Threat: As systems become more complex, and the connectedness increases, it becomes harder to manage the risk around versioning protocols. This becomes especially true when operating beyond the edge of the compiler's domain.
Although type-checking helps mitigate Communication Risk, when software systems grow large it becomes hard to communicate intent and keep connectivity low. You can end up with "The Big Ball Of Mud":
"A big ball of mud is a software system that lacks a perceivable architecture. Although undesirable from a software engineering point of view, such systems are common in practice due to business pressures, developer turnover and code entropy. " - Big Ball Of Mud, Wikipedia
4. Concurrency / Mutability
Although modern languages include plenty of concurrency primitives (such as the java.util.concurrent libraries), concurrency is still hard to get right.
Threat: Race conditions and Deadlocks abound in over-complicated concurrency designs: complexity issues are magnified by concurrency concerns, and are also hard to test and debug.
Languages such as Clojure introduce persistent collections to alleviate concurrency issues. The basic premise is that any time you want to change the contents of a collection, you get given back a new collection. So, any collection instance is immutable once created. The trade-off is again speed to mitigate Complexity Risk.
An important lesson here is that choice of language can reduce complexity: and we'll come back to this in On Software Dependencies.
5. Networking / Security
There are plenty of Complexity Risk perils in anything to do with networked code, chief amongst them being error handling and (again) protocol evolution.
Threat: In the case of security considerations, exploits thrive on the complexity of your code, and the weaknesses that occur because of it. In particular, Schneier's Law says, never implement your own cryptographic scheme:
"Anyone, from the most clueless amateur to the best cryptographer, can create an algorithm that he himself can't break. It's not even hard. What is hard is creating an algorithm that no one else can break, even after years of analysis." - Bruce Schneier, 1998
Luckily, most good languages include cryptographic libraries that you can include to mitigate these Complexity Risks from your own code-base.
This is a strong argument for the use of libraries. But when should you use a library and when should you code-your-own? This is covered further in the section on On Software Dependencies.

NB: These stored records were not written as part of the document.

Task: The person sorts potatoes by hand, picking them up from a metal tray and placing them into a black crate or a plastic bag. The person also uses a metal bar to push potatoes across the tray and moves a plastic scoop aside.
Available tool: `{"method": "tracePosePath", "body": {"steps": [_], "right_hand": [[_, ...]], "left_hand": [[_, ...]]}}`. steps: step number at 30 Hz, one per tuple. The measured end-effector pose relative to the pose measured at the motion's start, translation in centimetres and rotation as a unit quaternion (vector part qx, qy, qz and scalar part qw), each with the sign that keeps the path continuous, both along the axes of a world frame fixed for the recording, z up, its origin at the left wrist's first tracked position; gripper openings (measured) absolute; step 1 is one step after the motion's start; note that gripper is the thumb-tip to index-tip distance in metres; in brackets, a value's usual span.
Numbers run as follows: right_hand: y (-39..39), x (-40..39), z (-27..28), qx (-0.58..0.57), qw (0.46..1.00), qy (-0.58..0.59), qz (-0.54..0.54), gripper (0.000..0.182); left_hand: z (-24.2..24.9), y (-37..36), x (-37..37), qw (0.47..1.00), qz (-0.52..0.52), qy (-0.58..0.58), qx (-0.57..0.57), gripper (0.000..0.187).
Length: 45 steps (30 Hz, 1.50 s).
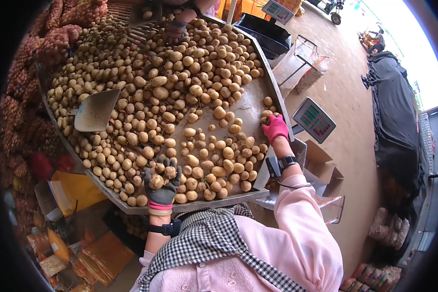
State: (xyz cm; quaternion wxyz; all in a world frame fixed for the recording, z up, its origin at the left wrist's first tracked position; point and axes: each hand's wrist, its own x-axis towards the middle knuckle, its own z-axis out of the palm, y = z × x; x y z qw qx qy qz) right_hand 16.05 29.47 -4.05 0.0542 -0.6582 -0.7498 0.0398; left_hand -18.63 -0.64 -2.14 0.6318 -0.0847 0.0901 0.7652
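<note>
My left hand, in a dark grey glove, lies palm up at the near edge of the metal table, fingers curled around several knobbly potatoes. Over by the right rim, my right hand wears a pink glove, its fingers bent over potatoes; the undersides of the fingers are hidden. Between the two hands lies a loose group of potatoes on the metal table. A large heap of potatoes covers the far and left parts.
A metal scoop rests on the heap at the left. Across the table is another person's gloved hand. A digital scale display stands beyond the right rim, near a cardboard box. Red net sacks are piled at the left.
</note>
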Motion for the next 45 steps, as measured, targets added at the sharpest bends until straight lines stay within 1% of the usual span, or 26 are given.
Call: {"method": "tracePosePath", "body": {"steps": [3,5,8,10,11,14,16,17,19,23,25,26,27,28,30,31,32,33,35,37,39,41,42,43,44,45], "right_hand": [[0.7,-2.1,1.5,-0.068,0.997,-0.035,0.008,0.045],[1.0,-3.2,1.6,-0.068,0.997,-0.043,0.009,0.051],[0.1,-5.5,1.3,-0.017,0.979,0.201,0.01,0.045],[-1.2,-7.9,-1.2,-0.066,0.895,0.442,0.004,0.029],[-3.1,-9.7,-1.2,-0.177,0.778,0.603,-0.015,0.024],[-10.8,-15.9,3.9,-0.325,0.687,0.65,0.021,0.023],[-13.8,-18.3,6.2,-0.372,0.693,0.572,0.233,0.038],[-13.9,-19.4,8.6,-0.316,0.736,0.527,0.284,0.044],[-10.6,-21.5,8.3,-0.058,0.803,0.448,0.388,0.052],[0.1,-25.7,3.8,0.066,0.925,0.31,0.208,0.056],[2.5,-26.8,2.0,0.015,0.952,0.24,0.191,0.062],[2.0,-27.5,2.8,0.021,0.966,0.136,0.219,0.067],[1.8,-28.1,3.3,0.023,0.964,0.138,0.227,0.067],[1.7,-28.4,3.7,-0.036,0.94,0.143,0.309,0.066],[0.2,-28.6,5.7,-0.172,0.878,0.175,0.412,0.057],[0.5,-29.5,6.4,-0.172,0.875,0.173,0.419,0.057],[1.1,-30.4,7.0,-0.162,0.859,0.197,0.445,0.054],[1.6,-31.4,7.4,-0.152,0.841,0.221,0.469,0.05],[3.4,-34.5,7.6,-0.013,0.866,0.272,0.42,0.053],[5.1,-37.4,6.9,0.029,0.884,0.244,0.398,0.063],[6.2,-38.8,5.5,-0.024,0.888,0.101,0.447,0.067],[7.6,-39.9,4.0,-0.079,0.9,0.129,0.409,0.06],[8.1,-40.1,3.1,-0.13,0.842,0.327,0.409,0.052],[8.2,-40.5,3.5,-0.251,0.78,0.48,0.313,0.049],[8.4,-40.6,3.9,-0.254,0.779,0.475,0.319,0.049],[8.5,-40.3,4.3,-0.127,0.81,0.455,0.348,0.045]], "left_hand": [[-0.5,0.5,0.1,1.0,-0.017,0.01,0.019,0.056],[-0.5,0.9,0.3,0.994,-0.059,-0.056,0.069,0.056],[-0.2,1.1,0.9,0.995,-0.068,-0.062,0.035,0.058],[-0.9,0.8,0.9,0.994,-0.072,-0.08,-0.009,0.06],[-1.2,0.8,0.9,0.991,-0.067,-0.11,-0.03,0.059],[-1.2,0.5,0.9,0.993,-0.058,-0.107,-0.009,0.058],[-1.0,0.4,0.9,0.993,-0.055,-0.105,0.01,0.058],[-0.8,0.3,0.8,0.993,-0.052,-0.104,0.02,0.058],[-0.5,0.1,0.8,0.993,-0.045,-0.101,0.04,0.058],[0.3,-0.2,0.6,0.992,-0.027,-0.09,0.082,0.059],[1.4,-0.3,0.4,0.992,-0.024,-0.059,0.107,0.058],[2.1,-0.4,0.1,0.991,-0.03,-0.03,0.129,0.056],[2.4,-0.4,-0.4,0.988,-0.035,-0.001,0.151,0.055],[2.2,-0.5,-0.8,0.988,-0.027,0.001,0.153,0.055],[0.8,-1.4,-1.2,0.983,-0.001,0.182,0.025,0.055],[0.1,-1.7,-1.7,0.962,0.012,0.27,-0.042,0.056],[-0.3,-1.9,-2.7,0.997,0.034,-0.049,0.045,0.056],[-0.1,-1.8,-3.0,0.997,0.042,-0.049,0.045,0.056],[0.5,-1.7,-3.6,0.996,0.047,-0.074,0.02,0.055],[-1.3,-2.4,-4.0,0.994,0.067,-0.086,0.027,0.054],[-1.5,-3.1,-4.4,0.991,0.085,-0.098,0.035,0.054],[-0.3,-3.6,-4.5,0.978,0.081,0.192,-0.003,0.055],[0.2,-3.8,-4.7,0.94,0.077,0.331,-0.025,0.055],[0.4,-4.1,-5.1,0.94,0.085,0.33,-0.027,0.055],[0.5,-4.2,-5.6,0.981,0.112,0.161,-0.001,0.055],[0.7,-4.4,-5.9,0.99,0.137,-0.014,0.027,0.056]]}}
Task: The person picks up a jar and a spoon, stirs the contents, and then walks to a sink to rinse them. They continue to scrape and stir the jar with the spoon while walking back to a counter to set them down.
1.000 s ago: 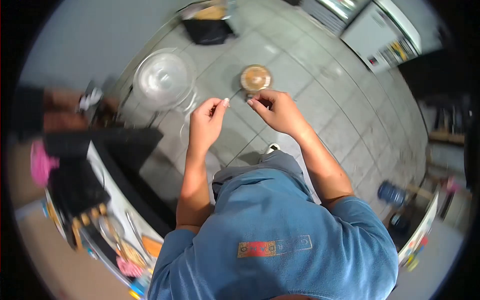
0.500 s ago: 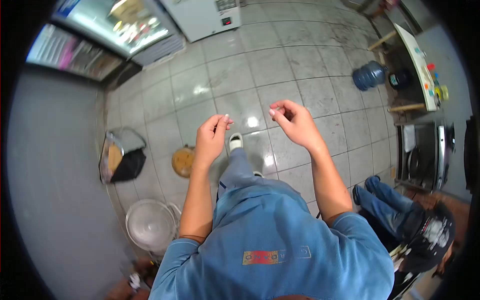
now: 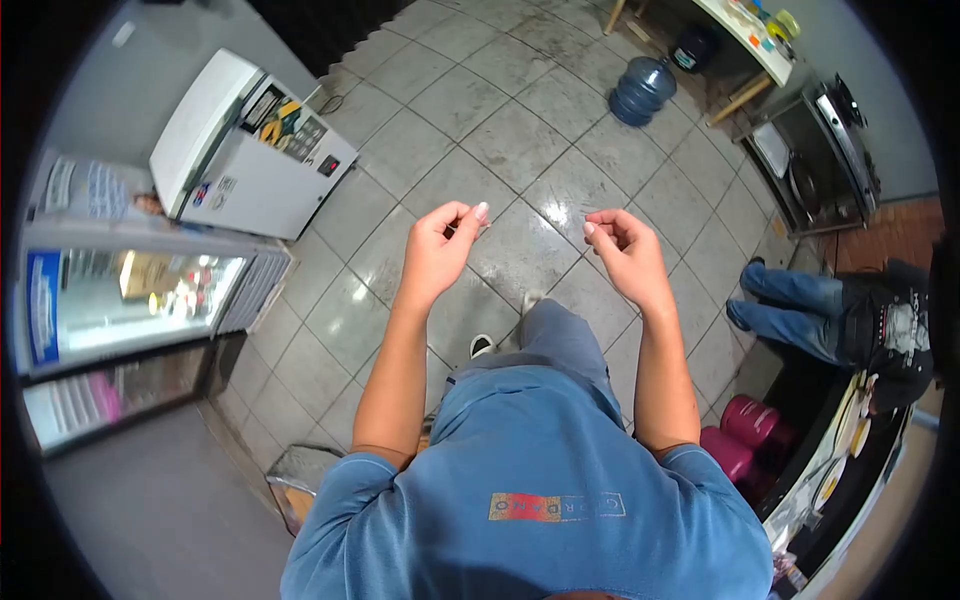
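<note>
My left hand (image 3: 443,248) is raised over the tiled floor in front of my body. Its fingers are curled in and the thumb is pressed against them. I see nothing between them. My right hand (image 3: 630,258) is held at about the same height, further right, with loosely bent fingers and a small gap between thumb and forefinger. No object shows in it. Neither hand touches anything else. Below them, one of my shoes (image 3: 482,346) shows on the floor.
At left stand a white chest freezer (image 3: 255,150) and a lit glass-door fridge (image 3: 140,300). A blue water bottle (image 3: 642,92), a wooden-legged table (image 3: 745,40) and a metal rack (image 3: 800,165) are ahead right. A person in jeans (image 3: 800,300) is at right, near dark-red containers (image 3: 752,422).
My view has turned left, bringing the freezer and fridge further into view. The bottle and rack have shifted up and left in view. Both hands stay raised in front of me.
</note>
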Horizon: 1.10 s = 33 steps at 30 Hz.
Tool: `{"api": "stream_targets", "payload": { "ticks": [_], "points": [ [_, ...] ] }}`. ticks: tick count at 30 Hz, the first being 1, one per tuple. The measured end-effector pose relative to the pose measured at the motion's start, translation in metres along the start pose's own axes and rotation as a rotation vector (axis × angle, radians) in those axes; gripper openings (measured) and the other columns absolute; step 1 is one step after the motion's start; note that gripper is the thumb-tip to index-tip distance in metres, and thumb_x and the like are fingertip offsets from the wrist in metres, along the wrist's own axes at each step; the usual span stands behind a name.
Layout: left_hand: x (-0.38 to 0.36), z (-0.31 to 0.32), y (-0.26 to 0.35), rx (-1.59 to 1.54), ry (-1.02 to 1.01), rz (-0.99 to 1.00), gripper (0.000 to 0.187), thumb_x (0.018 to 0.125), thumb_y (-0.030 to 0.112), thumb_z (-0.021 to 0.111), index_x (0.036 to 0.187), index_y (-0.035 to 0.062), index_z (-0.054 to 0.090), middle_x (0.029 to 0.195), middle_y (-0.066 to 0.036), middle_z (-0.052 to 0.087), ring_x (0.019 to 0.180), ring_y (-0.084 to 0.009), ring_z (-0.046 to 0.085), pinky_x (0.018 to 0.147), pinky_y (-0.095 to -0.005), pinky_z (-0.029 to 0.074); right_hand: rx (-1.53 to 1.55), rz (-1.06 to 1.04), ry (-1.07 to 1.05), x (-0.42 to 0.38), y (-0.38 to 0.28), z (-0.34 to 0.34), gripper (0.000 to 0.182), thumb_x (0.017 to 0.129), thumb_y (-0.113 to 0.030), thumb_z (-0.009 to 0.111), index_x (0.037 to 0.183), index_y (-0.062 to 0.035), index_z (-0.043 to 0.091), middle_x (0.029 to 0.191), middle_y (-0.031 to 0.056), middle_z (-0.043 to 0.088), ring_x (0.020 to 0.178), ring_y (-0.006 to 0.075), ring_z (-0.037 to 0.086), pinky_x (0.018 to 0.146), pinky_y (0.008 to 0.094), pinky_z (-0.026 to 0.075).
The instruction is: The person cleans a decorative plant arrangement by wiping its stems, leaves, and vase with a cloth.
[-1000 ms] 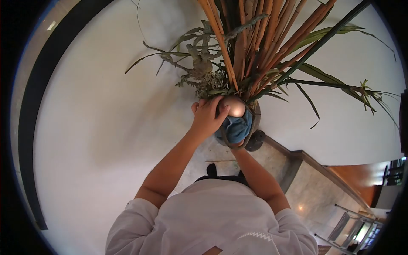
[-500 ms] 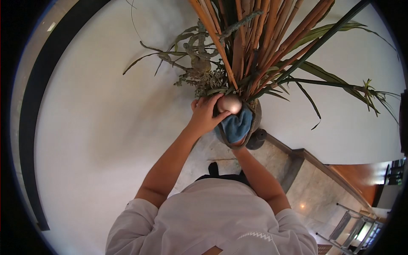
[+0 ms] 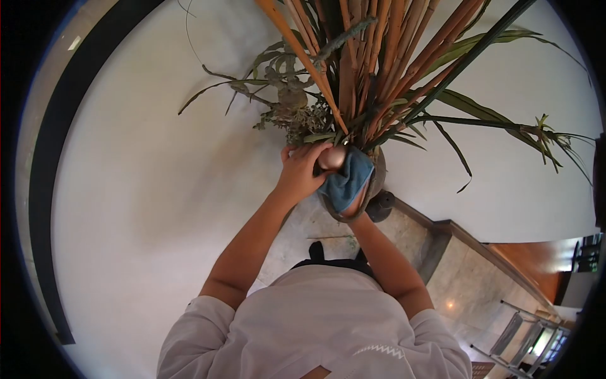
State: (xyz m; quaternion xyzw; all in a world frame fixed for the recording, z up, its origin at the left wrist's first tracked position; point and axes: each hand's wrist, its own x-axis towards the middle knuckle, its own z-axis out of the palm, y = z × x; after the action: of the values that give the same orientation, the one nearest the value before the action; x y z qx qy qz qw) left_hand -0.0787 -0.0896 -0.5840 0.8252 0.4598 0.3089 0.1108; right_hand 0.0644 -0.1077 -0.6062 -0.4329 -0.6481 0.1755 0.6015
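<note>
A shiny pinkish ball [image 3: 332, 157] sits at the mouth of a brown pot [image 3: 379, 174], below upright bamboo-like sticks [image 3: 382, 63] and leaves. My left hand [image 3: 303, 169] grips the ball from its left side, fingers over the top and thumb below. A blue cloth [image 3: 348, 180] lies against the ball's right side and covers part of it. My right hand [image 3: 355, 205] is inside the pot's rim under the cloth, holding it; most of its fingers are hidden by the cloth.
Behind the plant is a white wall [image 3: 158, 158]. A dark round object [image 3: 380, 206] stands beside the pot. Grey-green branches [image 3: 290, 95] spread left, long leaves right. A metal ladder [image 3: 524, 335] is at lower right on the tiled floor [image 3: 467, 284].
The blue cloth and my right hand have moved up over the right side of the ball, hiding more of it. My left hand still holds the ball.
</note>
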Motion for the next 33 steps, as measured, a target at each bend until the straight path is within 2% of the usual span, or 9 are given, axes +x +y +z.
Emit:
{"api": "stream_targets", "payload": {
  "ticks": [3,9,12,15,18,21,27,29,33],
  "points": [
    [0.0,0.002,-0.001,0.006,-0.015,-0.003,0.06,0.065,0.019,0.074,0.119,0.0156,0.049,0.113,-0.006,0.057,0.105,-0.0248,0.053,0.091,-0.0427,0.028,0.021,-0.025,0.023,-0.003,0.006,0.002,0.025,0.076,-0.021,0.053,0.085,0.0019,0.055,0.081,0.018,0.057,0.075,0.0371,0.055,0.068,0.0387,0.043],
    [-0.006,0.018,0.002,0.008,0.104,-0.164,0.068,0.062,0.022,0.076,0.122,0.0102,0.047,0.118,-0.011,0.05,0.108,-0.0302,0.049,0.09,-0.0424,0.03,0.05,-0.107,0.078,-0.009,0.025,0.005,0.028,0.078,-0.023,0.051,0.09,0.0027,0.056,0.084,0.0187,0.057,0.078,0.0378,0.054,0.073,0.0401,0.043],
    [-0.008,0.02,-0.001,0.074,0.068,-0.112,0.068,0.062,0.024,0.076,0.122,0.0101,0.048,0.116,-0.01,0.05,0.109,-0.03,0.047,0.09,-0.0422,0.03,0.061,-0.044,0.149,-0.017,0.022,0.009,0.029,0.082,-0.024,0.049,0.091,0.0027,0.055,0.09,0.0193,0.057,0.082,0.0372,0.054,0.075,0.0411,0.042],
    [-0.005,0.017,0.0,0.085,0.021,-0.123,0.07,0.06,0.028,0.077,0.122,0.0088,0.049,0.12,-0.01,0.048,0.11,-0.0286,0.046,0.09,-0.0425,0.028,-0.014,-0.037,0.088,-0.017,0.021,0.006,0.033,0.083,-0.028,0.049,0.098,0.0016,0.054,0.098,0.018,0.055,0.091,0.0329,0.053,0.081,0.0388,0.041],
    [-0.004,0.014,0.004,0.078,0.036,-0.103,0.07,0.06,0.028,0.077,0.121,0.0097,0.049,0.117,-0.01,0.051,0.109,-0.0275,0.047,0.089,-0.0421,0.027,0.091,0.051,0.084,-0.023,0.01,0.008,0.036,0.083,-0.027,0.054,0.105,0.0011,0.052,0.104,0.0158,0.055,0.095,0.0311,0.053,0.086,0.0384,0.04],
    [-0.002,0.013,0.011,0.095,0.026,-0.101,0.066,0.062,0.025,0.076,0.12,0.0115,0.049,0.112,-0.009,0.055,0.106,-0.0274,0.05,0.089,-0.0427,0.027,0.087,0.057,0.045,-0.045,0.04,0.014,0.037,0.082,-0.023,0.053,0.109,0.0021,0.052,0.104,0.0168,0.056,0.095,0.0347,0.052,0.086,0.0403,0.039],
    [-0.002,0.017,0.016,0.2,0.061,-0.068,0.066,0.058,0.022,0.078,0.116,0.0114,0.05,0.108,-0.008,0.056,0.101,-0.0258,0.052,0.086,-0.0417,0.027,0.018,-0.093,0.13,-0.038,0.039,0.011,0.034,0.082,-0.021,0.055,0.107,0.0013,0.052,0.107,0.0178,0.054,0.096,0.0345,0.051,0.086,0.0412,0.039],
    [-0.003,0.018,0.016,0.225,0.06,-0.063,0.064,0.059,0.021,0.077,0.116,0.0116,0.05,0.107,-0.008,0.056,0.101,-0.0253,0.052,0.088,-0.0418,0.026,0.044,-0.111,0.069,-0.039,0.049,0.011,0.032,0.082,-0.02,0.055,0.107,0.0008,0.052,0.108,0.0171,0.053,0.098,0.0326,0.051,0.086,0.0403,0.039],
    [-0.005,0.014,0.019,0.123,0.063,-0.048,0.062,0.062,0.023,0.076,0.117,0.0111,0.05,0.106,-0.008,0.055,0.1,-0.0251,0.053,0.089,-0.0424,0.027,0.204,0.094,-0.007,-0.04,0.034,0.011,0.033,0.083,-0.019,0.056,0.11,-0.0002,0.051,0.113,0.0151,0.052,0.103,0.0272,0.051,0.087,0.0369,0.04]
  ]
}}
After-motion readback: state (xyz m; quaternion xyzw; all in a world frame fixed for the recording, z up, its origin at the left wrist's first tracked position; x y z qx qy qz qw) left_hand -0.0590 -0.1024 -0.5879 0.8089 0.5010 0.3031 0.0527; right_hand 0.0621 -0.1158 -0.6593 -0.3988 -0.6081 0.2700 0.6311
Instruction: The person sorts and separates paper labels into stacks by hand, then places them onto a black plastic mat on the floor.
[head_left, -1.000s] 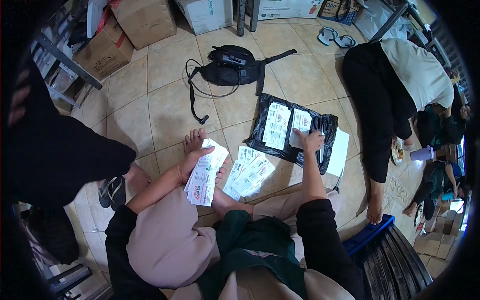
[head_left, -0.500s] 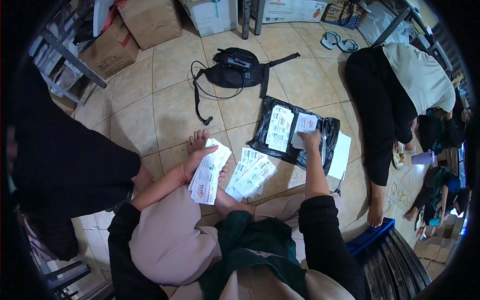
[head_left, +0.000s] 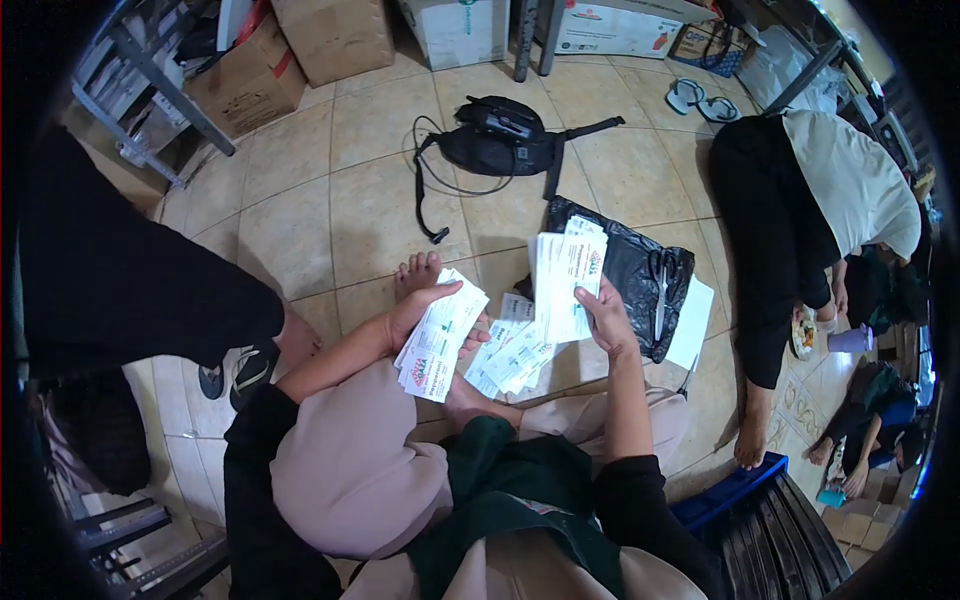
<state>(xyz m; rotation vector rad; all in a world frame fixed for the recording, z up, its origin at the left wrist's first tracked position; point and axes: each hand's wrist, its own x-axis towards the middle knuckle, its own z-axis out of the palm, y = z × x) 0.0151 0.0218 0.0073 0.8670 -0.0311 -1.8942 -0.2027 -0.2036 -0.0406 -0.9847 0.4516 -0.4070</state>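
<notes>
My left hand [head_left: 408,312] is closed around a fanned stack of white printed labels [head_left: 445,335], held over my foot. In my right hand [head_left: 608,318] is a second stack of labels [head_left: 562,285], pinched by thumb and fingers and raised above the floor. A loose pile of labels [head_left: 508,362] lies on the tiles between my hands, partly covered by the right-hand stack. To the right, a black plastic bag [head_left: 635,262] is spread flat, with a few labels [head_left: 586,226] showing at its upper left, partly hidden behind the raised stack. Scissors [head_left: 660,295] rest on the bag.
A white sheet [head_left: 697,325] lies beside the bag. Beyond it sits a black waist pack [head_left: 500,145] with straps and cable. Cardboard boxes [head_left: 335,40] and sandals [head_left: 700,100] are at the back. One person [head_left: 765,220] is at right, another's dark-clothed leg [head_left: 150,260] at left.
My right hand has lifted a stack of labels off the black bag and moved it left. Scissors now show on the bag. My left hand still holds its stack.
</notes>
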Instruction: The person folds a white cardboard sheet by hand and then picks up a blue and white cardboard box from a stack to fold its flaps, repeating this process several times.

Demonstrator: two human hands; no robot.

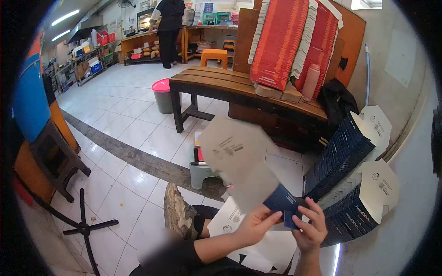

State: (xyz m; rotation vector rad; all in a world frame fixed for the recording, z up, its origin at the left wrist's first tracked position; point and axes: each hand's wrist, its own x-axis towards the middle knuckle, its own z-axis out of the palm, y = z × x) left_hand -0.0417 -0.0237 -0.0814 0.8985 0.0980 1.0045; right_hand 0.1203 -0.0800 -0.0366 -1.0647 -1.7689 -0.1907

6. The Pursuit Of Perfection
Complexity arises in software projects in a number of different ways. Sometimes, a quick-and-dirty solution is a better option than one that deals with every corner-case but adds excessively to the complexity budget. Aside from bragging rights, no-one is interested in having a large codebase:
“Measuring programming progress by lines of code is like measuring aircraft building progress by weight.” - Bill Gates
The size of your codebase, the amount of code, the number of modules, the interconnectedness of the modules and how well-factored the code is all contribute to Complexity Risk.
In 2012, Knight Capital Group, lost $440 million in 45 minutes because of a software deployment error caused by legacy code and unnecessary complexity. Knight was deploying new trading software designed to handle their market-making operations and made use of Feature Flags to enable or disable versions of their code. However, during deployment, they neglected to properly unflag some of the old functionality in one of the servers.
The old code, known internally as “Power Peg,” (unused for eight years) was essentially a ticking time bomb. Instead of simplifying the system by removing dead code, they had layered new features on top of it.
When the new deployment went live in started buying and selling millions of shares at lightning speed, generating massive unintended trades. Within minutes, Knight's system had created enormous market disruptions, and by the time the error was caught, the firm had incurred $440 million of losses.